[Problem to work on]: Where the records below show the word "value" in a line, please copy that line.

[Data]:
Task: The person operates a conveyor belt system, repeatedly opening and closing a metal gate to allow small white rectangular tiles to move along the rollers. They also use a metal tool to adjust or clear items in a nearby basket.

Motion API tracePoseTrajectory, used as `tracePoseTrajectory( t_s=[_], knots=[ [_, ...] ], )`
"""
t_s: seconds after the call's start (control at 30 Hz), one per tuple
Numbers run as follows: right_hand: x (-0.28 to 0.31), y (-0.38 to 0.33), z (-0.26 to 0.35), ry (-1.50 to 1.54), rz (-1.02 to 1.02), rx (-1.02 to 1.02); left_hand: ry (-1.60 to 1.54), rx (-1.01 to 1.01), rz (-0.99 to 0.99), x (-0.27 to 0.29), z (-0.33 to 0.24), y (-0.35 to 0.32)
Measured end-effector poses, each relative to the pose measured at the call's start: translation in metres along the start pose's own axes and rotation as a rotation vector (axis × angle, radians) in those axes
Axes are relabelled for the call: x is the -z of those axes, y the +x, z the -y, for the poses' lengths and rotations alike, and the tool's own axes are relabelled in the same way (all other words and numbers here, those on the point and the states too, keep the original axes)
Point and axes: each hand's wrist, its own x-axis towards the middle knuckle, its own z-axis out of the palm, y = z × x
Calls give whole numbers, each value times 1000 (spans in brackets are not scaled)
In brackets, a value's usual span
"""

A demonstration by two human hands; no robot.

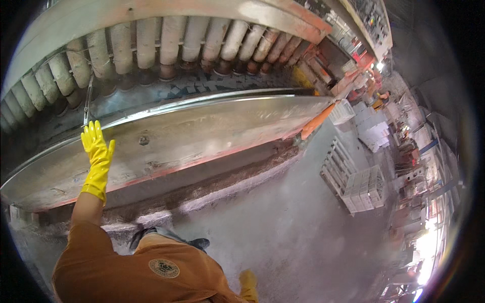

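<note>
My left hand (97, 144), in a long yellow rubber glove, is raised to the top rim of a long metal trough wall (212, 126). Its fingers stretch out flat with the thumb apart, and nothing is held in it. Just beyond the fingertips a thin metal rod (88, 101) stands up from the rim. Low by my side hangs my right hand (248, 284), in a matching yellow glove; its fingers are too hidden to make out. Inside the trough, a row of pale cylinders (171, 40) lines the far side above a dark wet bed (166, 87).
A concrete ledge (217, 196) runs along the trough's foot. On the grey floor (273, 232) to the right stand a pallet (336, 164) and stacked white crates (365, 189). An orange sheet (317, 121) hangs at the trough's far end. A person (385, 94) is in the distance.
</note>
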Motion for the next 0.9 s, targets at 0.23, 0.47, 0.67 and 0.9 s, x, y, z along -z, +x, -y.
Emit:
tracePoseTrajectory(
  t_s=[0.23,0.47,0.67,0.9],
  knots=[
    [-45,61,-132,1232,-312,56,-114,-50,-16,-42,-148,5],
    [-13,80,-77,619,65,29,-115,-163,-136,-67,-266,50],
    [62,131,-112,1120,130,-334,-136,-128,-153,-92,-376,68],
    [128,197,-214,2003,-97,-568,-261,-293,-23,-114,-534,91]
  ],
)
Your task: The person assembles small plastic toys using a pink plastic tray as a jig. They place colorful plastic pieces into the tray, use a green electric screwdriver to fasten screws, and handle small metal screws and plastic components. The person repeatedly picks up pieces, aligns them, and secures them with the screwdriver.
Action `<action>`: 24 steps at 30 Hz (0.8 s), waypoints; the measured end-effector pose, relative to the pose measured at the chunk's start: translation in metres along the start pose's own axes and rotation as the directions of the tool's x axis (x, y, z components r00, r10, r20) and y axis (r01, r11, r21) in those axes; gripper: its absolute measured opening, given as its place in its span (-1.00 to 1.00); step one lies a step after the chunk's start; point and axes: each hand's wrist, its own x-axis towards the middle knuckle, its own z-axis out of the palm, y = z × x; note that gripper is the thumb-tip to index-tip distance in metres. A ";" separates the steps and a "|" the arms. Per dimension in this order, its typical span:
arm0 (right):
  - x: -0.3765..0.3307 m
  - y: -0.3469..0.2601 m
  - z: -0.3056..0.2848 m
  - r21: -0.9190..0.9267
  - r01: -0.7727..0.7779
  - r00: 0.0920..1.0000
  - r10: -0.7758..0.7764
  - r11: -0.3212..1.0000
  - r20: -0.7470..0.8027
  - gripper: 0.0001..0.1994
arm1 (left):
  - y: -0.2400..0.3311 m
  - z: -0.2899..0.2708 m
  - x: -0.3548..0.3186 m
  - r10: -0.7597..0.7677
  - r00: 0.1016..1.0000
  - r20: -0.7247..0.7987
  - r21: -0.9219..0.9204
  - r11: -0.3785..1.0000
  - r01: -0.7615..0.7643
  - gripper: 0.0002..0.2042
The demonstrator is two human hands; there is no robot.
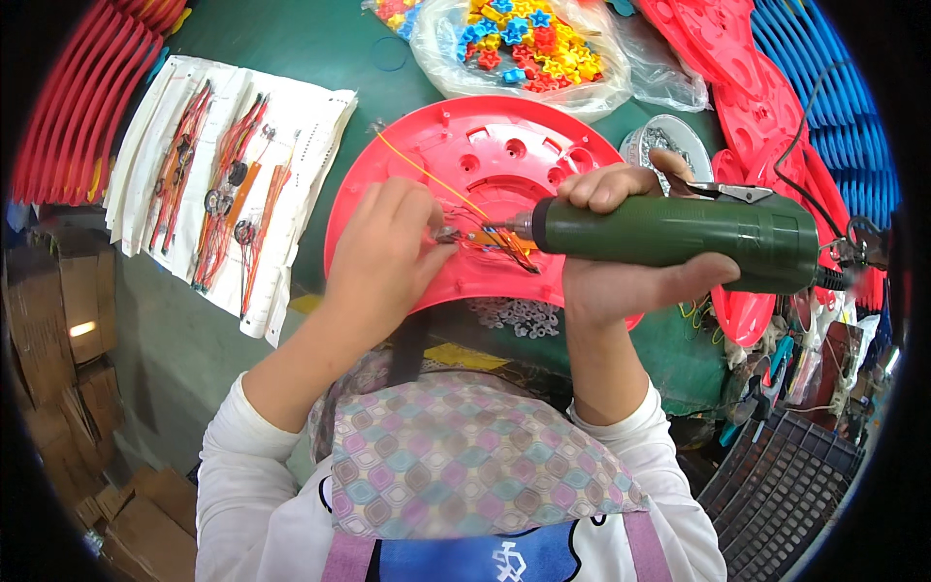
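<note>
A curved red plastic shell (485, 118) lies on the green table in front of me, its inner side with posts and holes facing up. My right hand (606, 281) is wrapped around a dark green electric screwdriver (669, 235), held level with its tip pointing left over the shell. Beneath the tip are an orange circuit board (499, 239) and dark wires. My left hand (388, 247) is closed, thumb and fingers pinched at a small greyish part beside the board; the fingers partly hide it. A yellow wire (427, 173) runs from the board to the shell's upper left edge.
On the left, white sheets (325, 121) carry several wired circuit boards. Behind the shell lies a plastic bag (441, 48) of coloured star pieces. A bowl of screws (669, 136) stands right of the shell. Small clear pieces (519, 316) lie near the front edge. Red shells (756, 107) pile up at right.
</note>
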 end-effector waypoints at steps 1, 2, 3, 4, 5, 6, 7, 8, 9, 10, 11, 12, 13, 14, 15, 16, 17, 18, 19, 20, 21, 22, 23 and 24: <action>0.001 0.000 -0.001 -0.044 0.021 0.998 -0.024 0.999 -0.054 0.05 | 0.001 0.001 0.000 -0.004 1.000 -0.007 -0.072 0.997 0.004 -0.68; 0.001 0.000 -0.004 -0.121 0.029 0.997 -0.036 0.992 -0.061 0.05 | 0.005 0.000 0.002 -0.099 0.995 0.033 -0.267 0.958 0.104 -0.70; 0.002 -0.001 -0.007 -0.197 0.034 0.997 -0.048 0.980 -0.067 0.04 | 0.010 -0.001 0.005 -0.182 0.979 0.094 -0.445 0.872 0.205 -0.72; 0.001 -0.001 -0.011 -0.217 0.050 0.997 -0.063 0.975 -0.051 0.04 | 0.015 -0.003 0.009 -0.248 0.953 0.172 -0.598 0.743 0.301 -0.73; 0.001 -0.005 -0.012 -0.237 0.056 0.996 -0.071 0.970 -0.055 0.04 | 0.020 -0.004 0.015 -0.224 0.960 0.170 -0.637 0.718 0.280 -0.73; 0.001 -0.008 -0.014 -0.256 0.061 0.995 -0.078 0.965 -0.057 0.04 | 0.024 -0.004 0.025 -0.198 0.966 0.167 -0.675 0.691 0.259 -0.73; 0.001 -0.012 -0.015 -0.274 0.066 0.995 -0.085 0.960 -0.060 0.05 | 0.029 -0.001 0.035 -0.173 0.971 0.164 -0.712 0.661 0.238 -0.73; 0.002 -0.017 -0.019 -0.263 0.085 0.992 -0.106 0.961 -0.069 0.05 | 0.034 0.004 0.047 -0.091 0.989 0.112 -0.663 0.735 0.143 -0.73; 0.004 -0.021 -0.022 -0.244 0.116 0.987 -0.139 0.963 -0.077 0.05 | 0.037 0.012 0.058 -0.037 0.995 0.093 -0.605 0.792 0.086 -0.74; 0.005 -0.026 -0.025 -0.228 0.147 0.982 -0.170 0.963 -0.085 0.06 | 0.039 0.023 0.071 0.018 0.997 0.076 -0.541 0.840 0.026 -0.75; 0.006 -0.032 -0.029 -0.219 0.182 0.973 -0.207 0.959 -0.098 0.07 | 0.039 0.033 0.085 0.080 0.995 0.066 -0.477 0.878 -0.039 -0.76; 0.007 -0.040 -0.033 -0.228 0.210 0.965 -0.239 0.951 -0.109 0.07 | 0.035 0.043 0.096 0.135 0.984 0.112 -0.375 0.923 -0.084 -0.77; 0.007 -0.046 -0.037 -0.235 0.228 0.959 -0.260 0.945 -0.112 0.08 | 0.029 0.056 0.106 0.218 0.974 0.068 -0.289 0.938 -0.190 -0.77; 0.007 -0.051 -0.042 -0.239 0.244 0.954 -0.277 0.940 -0.114 0.09 | 0.025 0.065 0.115 0.298 0.954 0.032 -0.193 0.938 -0.287 -0.76; 0.007 -0.056 -0.046 -0.242 0.259 0.949 -0.293 0.935 -0.116 0.10 | 0.022 0.072 0.119 0.378 0.926 0.004 -0.091 0.922 -0.376 -0.76; 0.006 -0.059 -0.050 -0.216 0.267 0.948 -0.296 0.939 -0.114 0.11 | 0.019 0.078 0.120 0.361 0.932 -0.002 -0.075 0.930 -0.360 -0.76; 0.005 -0.064 -0.054 -0.202 0.277 0.945 -0.305 0.939 -0.119 0.12 | 0.021 0.081 0.122 0.378 0.926 -0.005 -0.060 0.924 -0.378 -0.78; 0.004 -0.068 -0.062 -0.240 0.288 0.944 -0.317 0.927 -0.093 0.11 | 0.020 0.083 0.123 0.394 0.919 -0.009 -0.044 0.918 -0.394 -0.79; 0.004 -0.071 -0.065 -0.240 0.283 0.945 -0.313 0.929 -0.098 0.11 | 0.020 0.085 0.124 0.410 0.912 -0.013 -0.028 0.912 -0.410 -0.81; 0.004 -0.073 -0.068 -0.236 0.276 0.946 -0.307 0.932 -0.103 0.10 | 0.020 0.088 0.122 0.412 0.911 -0.017 -0.046 0.910 -0.413 -0.83; 0.004 -0.074 -0.071 -0.233 0.270 0.948 -0.300 0.934 -0.107 0.10 | 0.020 0.089 0.120 0.402 0.916 -0.014 -0.051 0.914 -0.402 -0.82; 0.005 -0.076 -0.073 -0.222 0.262 0.950 -0.292 0.939 -0.115 0.10 | 0.021 0.090 0.119 0.392 0.920 -0.011 -0.056 0.918 -0.392 -0.82; 0.006 -0.077 -0.074 -0.208 0.253 0.952 -0.282 0.945 -0.121 0.09 | 0.021 0.089 0.117 0.380 0.925 -0.010 -0.058 0.923 -0.379 -0.82; 0.007 -0.078 -0.074 -0.193 0.244 0.954 -0.271 0.950 -0.128 0.09 | 0.019 0.089 0.117 0.388 0.921 -0.002 -0.039 0.921 -0.388 -0.83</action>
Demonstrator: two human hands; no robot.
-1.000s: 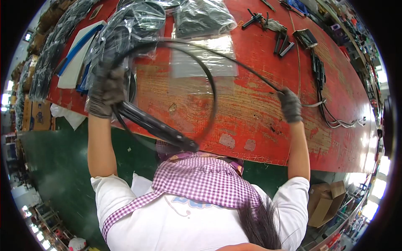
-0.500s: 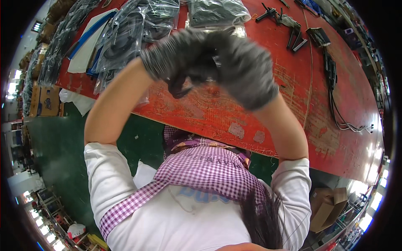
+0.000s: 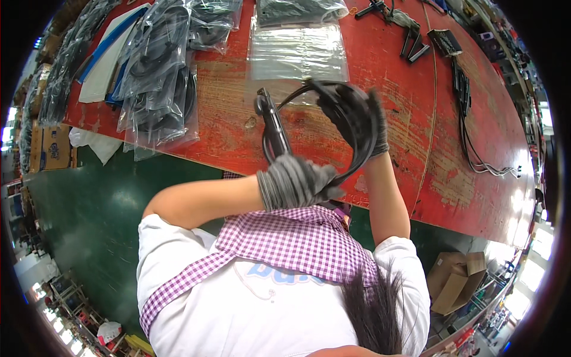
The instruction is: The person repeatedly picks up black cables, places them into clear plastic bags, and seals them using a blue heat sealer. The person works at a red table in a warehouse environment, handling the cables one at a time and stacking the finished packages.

[Result of the task]:
Calls give whole numbers, each value times 1000 (spans in brackets are not scaled)
In brackets, a value's usual span

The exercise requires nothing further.